WHAT TO PRODUCE
Your task is to restate the listing word for word without the pictures.
───── DATA EXCERPT
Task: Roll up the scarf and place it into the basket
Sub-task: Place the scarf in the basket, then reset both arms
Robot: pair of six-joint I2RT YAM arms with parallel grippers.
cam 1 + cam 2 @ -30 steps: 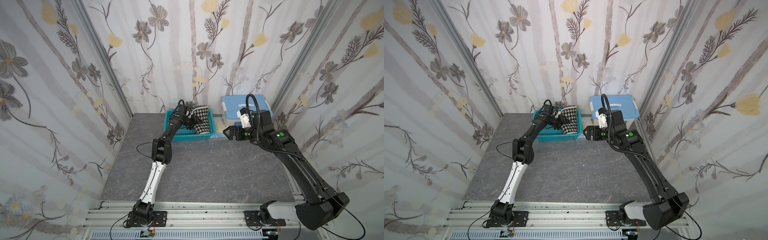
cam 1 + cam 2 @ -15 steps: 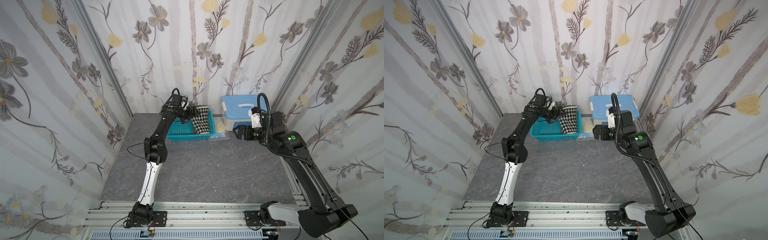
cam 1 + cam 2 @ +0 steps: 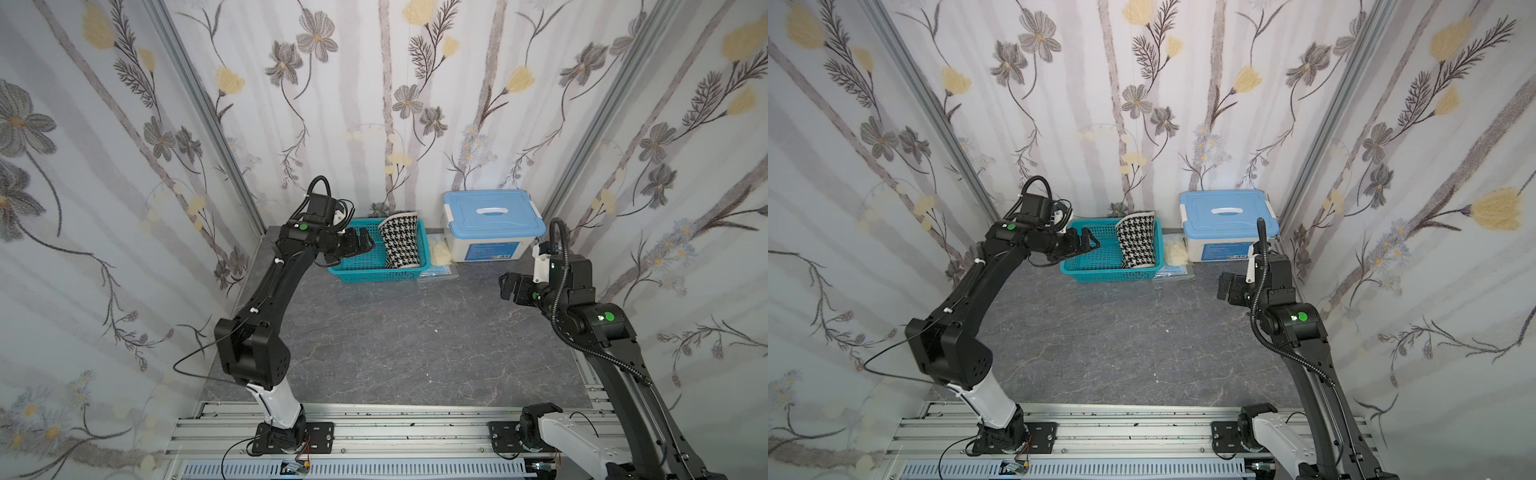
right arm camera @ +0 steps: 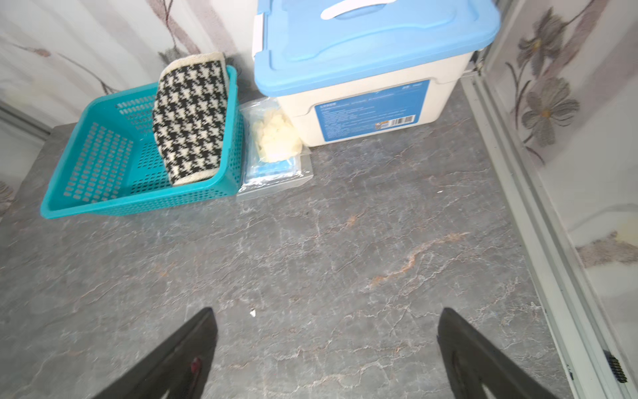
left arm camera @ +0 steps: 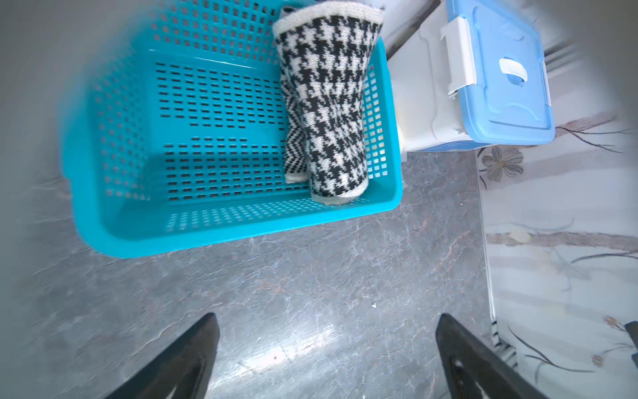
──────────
ANSWER FOR THIS EXERCISE
Task: Roll up the scarf and place it into the basket
Sub-task: Place the scarf in the basket, then reset both arms
Robot: pair of six-joint I2RT YAM arms with parallel grippers.
cam 1 + cam 2 @ -30 steps: 
cam 1 + cam 2 @ -15 steps: 
cam 1 + cam 2 @ +0 steps: 
right arm camera @ +0 steps: 
left arm camera @ +0 steps: 

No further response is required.